Defendant argues that the ALJ was permitted to resolve conflicts between conflicting medical evidence and, after doing so, "reasonably determined to give great weight to Dr. Terry's opinion because it was more consistent with the evidence as a whole." Docket No. 14 at 7-8. Defendant further argues that the ALJ stated that she "considered the opinion evidence in accordance with the requirements of agency regulations and rulings." Id. at 8 (citations omitted). Thus, defendant maintains that the ALJ properly accepted Dr. Terry's opinion. Id. The Court disagrees. "[A]n ALJ is not required to discuss every piece of evidence." Clifton v. Chater, 79 F.3d 1007, 1009-1010 (10th Cir. 1996). However, "in addition to discussing the evidence supporting his decision, the ALJ also must discuss the uncontroverted evidence he chooses not to rely upon, as well as significantly probative evidence he rejects." Id. at 1010. Boilerplate language, unconnected to any evidence in the record, will not suffice to support an ALJ's conclusion. Hardman v. Barnhart, 362 F.3d 676, 679 (10th Cir. 2004). The language from the ALJ's decision that defendant cites is a recitation of the standard and "fails to inform us in a meaningful, reviewable way of the specific evidence the ALJ considered...." Id. The ALJ failed to articulate her reasoning for assigning Dr.
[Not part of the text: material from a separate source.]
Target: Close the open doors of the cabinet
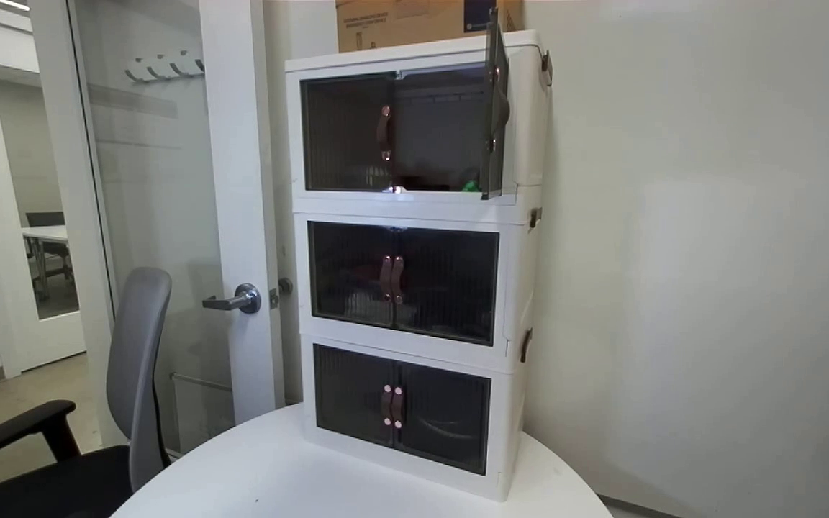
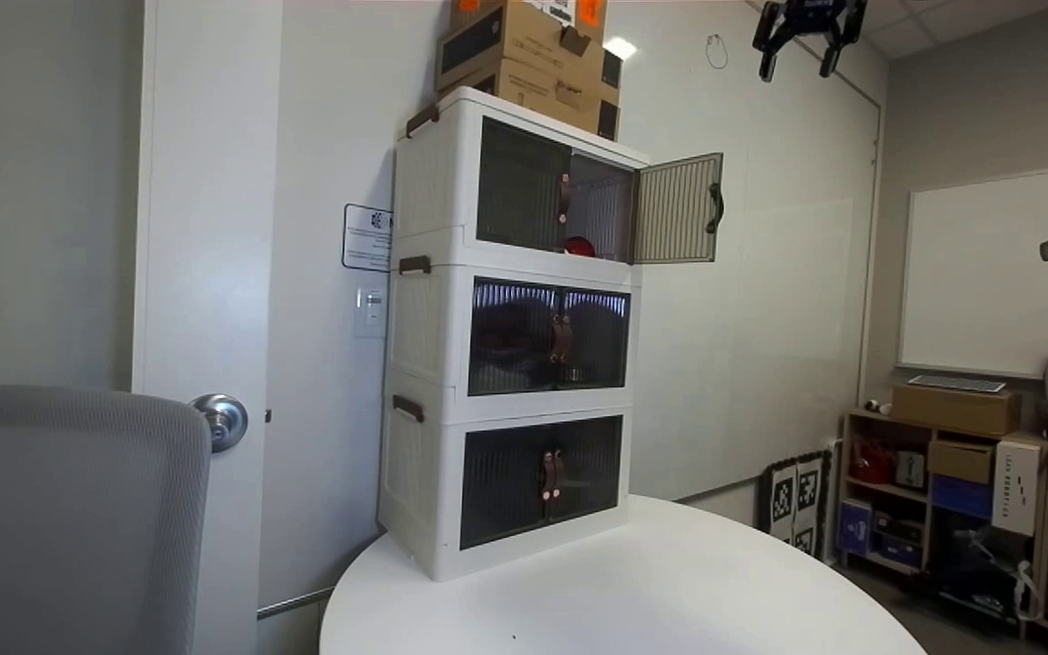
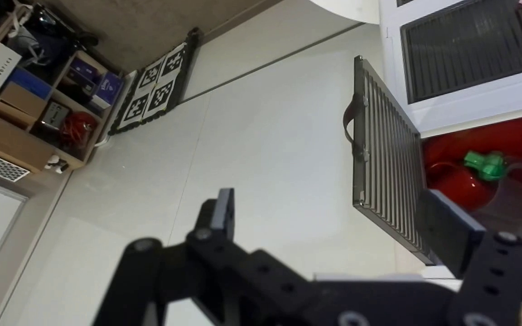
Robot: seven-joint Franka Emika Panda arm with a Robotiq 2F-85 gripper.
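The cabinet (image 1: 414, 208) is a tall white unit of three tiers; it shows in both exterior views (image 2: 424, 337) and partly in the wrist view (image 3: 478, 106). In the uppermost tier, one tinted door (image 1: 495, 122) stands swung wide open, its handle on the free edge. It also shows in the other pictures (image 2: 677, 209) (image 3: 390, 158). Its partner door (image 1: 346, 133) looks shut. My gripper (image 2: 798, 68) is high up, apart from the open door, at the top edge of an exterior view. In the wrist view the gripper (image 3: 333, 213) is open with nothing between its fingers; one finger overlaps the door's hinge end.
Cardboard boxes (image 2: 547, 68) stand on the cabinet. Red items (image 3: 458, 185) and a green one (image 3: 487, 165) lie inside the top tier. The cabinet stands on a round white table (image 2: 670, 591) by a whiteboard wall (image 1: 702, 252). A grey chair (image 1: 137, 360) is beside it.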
Terry's opinion great weight and failed to discuss the uncontroverted medical evidence developed after April 2009 as it related to Dr. Terry's opinion. Without the necessary findings, the Court must remand because proper review is not possible. Watkins v. Barnhart, 350 F.3d 1297, 1300 (10th Cir. 2003).
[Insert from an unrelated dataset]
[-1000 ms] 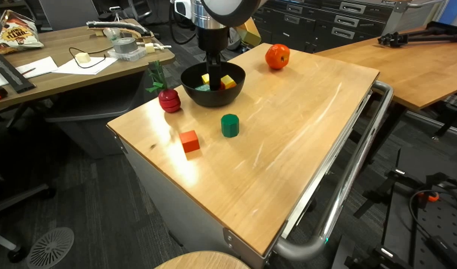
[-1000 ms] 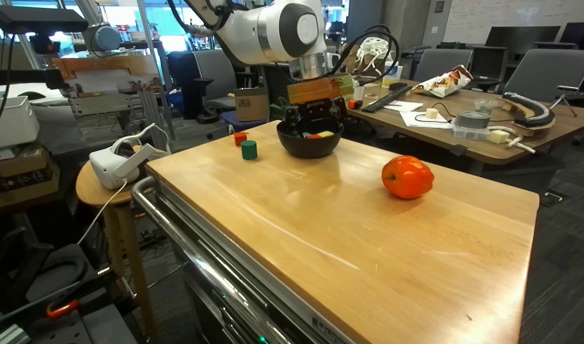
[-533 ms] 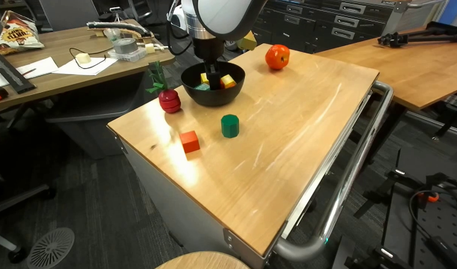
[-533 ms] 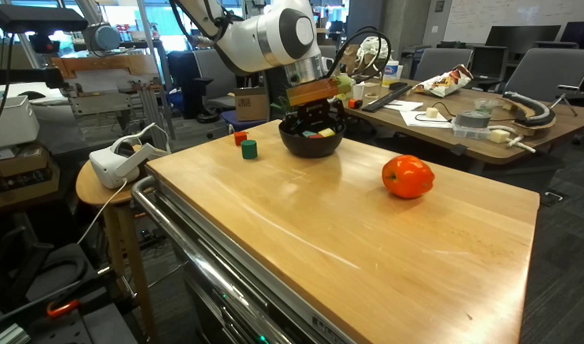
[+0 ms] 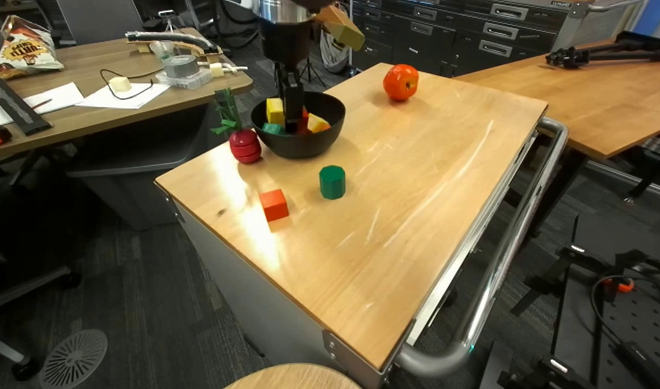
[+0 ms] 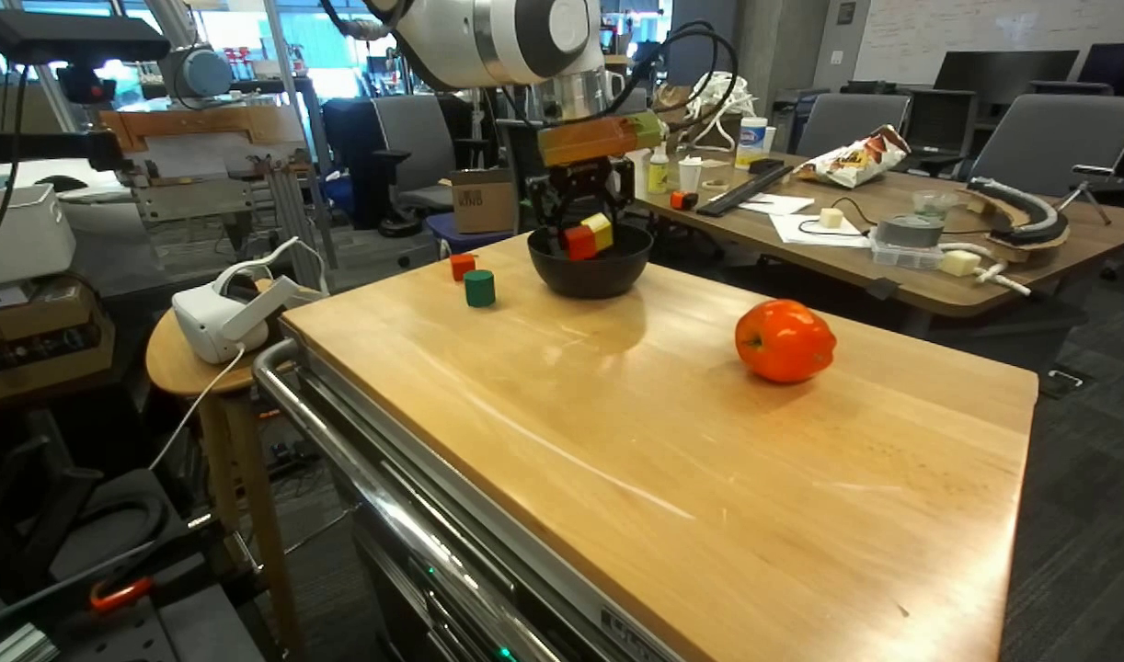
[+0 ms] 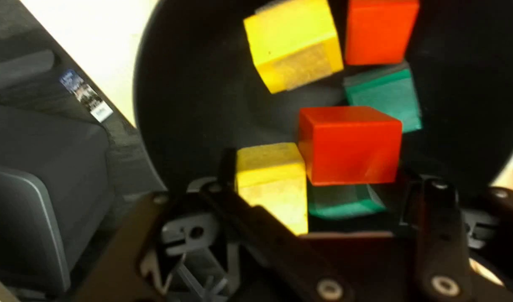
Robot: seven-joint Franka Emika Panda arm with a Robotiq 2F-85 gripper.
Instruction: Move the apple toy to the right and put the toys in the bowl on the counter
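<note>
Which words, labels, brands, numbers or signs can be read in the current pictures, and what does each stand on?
"TURTLE CHIPS": snack bag.
"KIND": cardboard box; the line above it is blurred.
"MAN": pale label below the white bin, perhaps cut off by the picture's edge.
Too small or blurred: whiteboard writing, tool cabinet badge, canister, side label on the counter, printed patch in the wrist view.

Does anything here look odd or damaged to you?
Yes. The gripper pinches a yellow block and a red block together, where I'd expect just one. Also, long pale scratches mark the wooden counter, so its top looks worn.
</note>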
The Court cannot conclude that the ALJ's error was harmless. See Allen v. Barnhart, 357 F.3d 1140, 1145 (10th Cir. 2004) (concluding that, with certain "caveats, it... may be appropriate [in Social Security appeals] to supply a missing dispositive finding under the rubric of harmless error in the right exceptional circumstance, i.e., where, based on material the ALJ did at least consider (just not properly), we could confidently say that no reasonable administrative factfinder, following the correct analysis, could have resolved the factual matter in any other way"). Dr. Terry did not have the benefit of additional medical records concerning plaintiff's post mastectomy pain and Dr. Campbell's suggested limitations. Although the ALJ extensively explained why she discounted the credibility of plaintiff's subjective pain complaints and Dr. Campbell's limitations, Dr. Terry admitted that the primary limiting factor in plaintiff's RFC was pain. Thus, the Court cannot conclude that no reasonable factfinder would have reached a different conclusion. The Court will not, therefore, address the ALJ's assessment of other medical opinions in the record[3] or the ALJ's findings with respect to credibility and plaintiff's RFC because the ALJ's analysis on remand may impact how those issues are viewed. See Watkins v. Barnhart, 350 F.3d 1297, 1299 (10th Cir. 2003) ("We will not reach the remaining issues raised by appellant because they may be affected by the ALJ's treatment of this case on remand."); see also Daniell v. Astrue, 384 F.App'x 798, 804 (10th Cir. 2010).


For the foregoing reasons, it is

ORDERED that the decision of the Commissioner denying disability benefits to plaintiff is REVERSED and REMANDED for additional proceedings consistent with this opinion.